Editora Palimage, Coimbra, Portugal.
I
O
mais português dos poetas brasileiros. É assim que o poeta
Affonso Romano de Sant´Anna (1937) define Álvaro Alves de
Faria (1942), poeta lírico brasileiro que acaba de lançar
Livro de Sophia, poema longo dirigido a Sophia de Mello
Breyner Andresen (1919-2004), escrito a 2 de julho de 2004,
dia em que ouviu o anúncio do seu falecimento, por
coincidência num período em que estava em Portugal e se
sentiu na obrigação de fazer esta homenagem a uma das
maiores poetas da língua portuguesa, distinguida em 1999 com
o Prêmio Camões, em 2001 com o Prêmio Max Jacob de Poesia e,
em 2003, com o Prêmio Rainha Sofia de Poesia
Ibero-Americana.
Naquele dia, tomado de grande emoção, passou a escrever, por
horas seguidas e em vários recantos lisboetas, o grande
poema que a Sophia dedicou. “Na verdade, apenas conversei
com ela, a andar por Lisboa, a falar com ela sobre o poema e
a poesia, até que de mim se despediu, já madrugada,
desaparecendo assim como surgiu”, escreve na abertura do
novo livro.
Filho de portugueses, Faria, em sua maturidade, tem feito
uma poesia que se tem caracterizado por uma busca de suas
raízes pessoais, talvez decepcionado com os rumos que o seu
país vem trilhando nos últimos anos, depois que a
redemocratização mostrou a verdadeira face daqueles que,
misturados aos que de coração lutavam contra a ignomínia que
representava o regime militar (1964-1985), o que mais
queriam eram uma oportunidade para se locupletar com as
benesses do Estado. Talvez por isso, nos últimos anos, Faria
vem fazendo na poesia o que o também poeta Miguel Sanches
Neto (1965) definiu como “uma longa viagem de volta”. E que
pode ser constatada neste trecho da elegia a Sophia de Mello
Breyner: (...) Estou na tua terra, Sophia, em busca desse
poema que me falta, no teu país em que me percorro na minha
intimidade como se assim pudesse ainda salvar minha alma de
poeta que fui. (...)
O
desencanto do poeta com a poesia que se pratica no Brasil
vem de longe, desde a década de 1960, quando o seu fazer
poético foi questionado e, de certo modo, colocado de lado
pela então vanguarda do movimento concretista. Ao lado de
Mário Chamie (1933) e dos poetas influenciados pela geração
beat norte-americana, Faria ficou imprensado entre o regime
ditatorial que ceifava a liberdade de pensamento e a
ortodoxia dos corifeus do movimento concretista -- Haroldo
de Campos (1929-2003), Augusto de Campos (1931) e Décio
Pignatari (1927) --, que atacavam a produção poética da
época, dominada pela geração de 1945, a quem acusavam de
verbalismo, subjetivismo, falta de apuro e incapacidade de
expressar a nova realidade gerada pela revolução industrial.

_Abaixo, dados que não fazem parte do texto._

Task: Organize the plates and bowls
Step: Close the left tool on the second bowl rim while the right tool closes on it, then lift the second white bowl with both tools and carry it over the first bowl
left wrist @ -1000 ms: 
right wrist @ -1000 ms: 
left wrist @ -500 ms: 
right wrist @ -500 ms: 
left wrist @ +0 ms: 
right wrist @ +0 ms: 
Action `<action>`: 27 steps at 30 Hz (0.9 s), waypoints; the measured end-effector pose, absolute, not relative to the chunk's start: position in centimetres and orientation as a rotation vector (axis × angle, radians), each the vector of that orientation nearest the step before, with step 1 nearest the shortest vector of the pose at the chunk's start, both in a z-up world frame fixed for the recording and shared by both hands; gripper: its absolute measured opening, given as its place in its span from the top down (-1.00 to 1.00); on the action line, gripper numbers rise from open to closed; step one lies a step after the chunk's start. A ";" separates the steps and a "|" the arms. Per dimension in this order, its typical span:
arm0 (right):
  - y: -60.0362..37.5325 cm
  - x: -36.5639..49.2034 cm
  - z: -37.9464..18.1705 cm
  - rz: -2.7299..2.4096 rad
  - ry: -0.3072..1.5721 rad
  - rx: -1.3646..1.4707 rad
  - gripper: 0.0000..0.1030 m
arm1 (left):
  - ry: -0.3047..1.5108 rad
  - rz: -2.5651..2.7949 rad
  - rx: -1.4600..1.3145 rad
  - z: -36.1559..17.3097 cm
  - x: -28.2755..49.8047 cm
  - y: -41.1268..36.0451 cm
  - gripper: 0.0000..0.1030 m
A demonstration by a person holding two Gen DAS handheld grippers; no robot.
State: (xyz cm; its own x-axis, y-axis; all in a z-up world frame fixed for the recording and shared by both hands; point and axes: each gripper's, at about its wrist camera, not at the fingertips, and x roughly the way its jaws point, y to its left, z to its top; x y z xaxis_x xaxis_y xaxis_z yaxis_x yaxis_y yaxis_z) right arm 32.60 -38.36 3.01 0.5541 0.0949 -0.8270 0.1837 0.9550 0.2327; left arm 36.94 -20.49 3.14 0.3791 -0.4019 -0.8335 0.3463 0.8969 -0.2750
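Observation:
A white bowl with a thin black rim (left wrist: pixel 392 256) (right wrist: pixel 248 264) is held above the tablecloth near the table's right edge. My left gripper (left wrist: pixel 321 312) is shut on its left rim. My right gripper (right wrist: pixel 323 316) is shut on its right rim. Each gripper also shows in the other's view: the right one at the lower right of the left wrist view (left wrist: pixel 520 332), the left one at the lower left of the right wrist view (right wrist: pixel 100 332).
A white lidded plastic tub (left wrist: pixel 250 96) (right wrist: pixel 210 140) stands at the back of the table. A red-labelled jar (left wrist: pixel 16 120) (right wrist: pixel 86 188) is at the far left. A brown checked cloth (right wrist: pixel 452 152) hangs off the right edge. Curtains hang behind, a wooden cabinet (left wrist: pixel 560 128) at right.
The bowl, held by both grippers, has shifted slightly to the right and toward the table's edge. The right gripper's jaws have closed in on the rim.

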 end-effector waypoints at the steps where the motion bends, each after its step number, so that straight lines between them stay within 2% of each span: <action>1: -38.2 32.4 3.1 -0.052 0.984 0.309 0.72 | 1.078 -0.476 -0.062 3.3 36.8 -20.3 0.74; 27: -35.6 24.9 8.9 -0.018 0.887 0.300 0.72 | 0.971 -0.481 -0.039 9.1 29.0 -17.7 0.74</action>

Defendendo o experimentalismo na linguagem a qualquer preço,
a abolição do verso tradicional e o uso de uma linguagem
sintática, além da utilização de neologismos e
estrangeirismos, os concretistas, praticamente, ocuparam
todos os espaços na imprensa cultural e nos meios
universitários de São Paulo. Até porque não incomodavam o
poder. Radicais sem causa, acabaram, praticamente, por
erradicar o lirismo da poesia brasileira, como se percebe na
acusação implícita que o poeta parece lhes dirigir nestes
versos:
(...) No
Brasil, Sophia, a poesia não existe mais,
morta que foi a golpes brutos
que dela fizeram uma sombra que não se distingue,
de tal sorte
que o poema desfeito mais se desfez no próprio nada,
retrato que não se nota,
imóvel no seu féretro,
imagem inútil dos poetas à margem da poesia. (...)
Em
tom coloquial, entre a epístola e a prece, como bem observa
Graça Capinha na apresentação, o poeta faz recordar Alberto
Caeiro, heterônimo de Fernando Pessoa (1888-1935), ao
escrever um “poema que não é poema”, “que se nega como
poema”.
(...) Não sei se percebes, Sophia,
já que neste poema que não é poema,
faço a fotografia possível do que me invade
com a notícia de que deixas o mundo.
O que se salva é a poesia feminina,
esse olhar que diferencia o poema. (...)
II
A
extensa obra da homenageada não se resume aos domínios da
poesia, abrangendo também a ficção, o conto para crianças, o
ensaio, o teatro e a tradução, como provam magníficas
versões que fez de textos de Eurípides (c.485 a.C-406 a.C),
William Shakespeare (1564-1616), Paul Claudel (1868-1955) e
Dante Alighieri (1265-1321). Mas foi sempre na poesia que se
destacou, desde que publicou o livro Poesia (1944), que
contém versos que definem uma questão central em sua obra,
como aponta Clara Rocha em texto que consta do site do
Instituto Camões, de Lisboa: a relação entre poesia e magia.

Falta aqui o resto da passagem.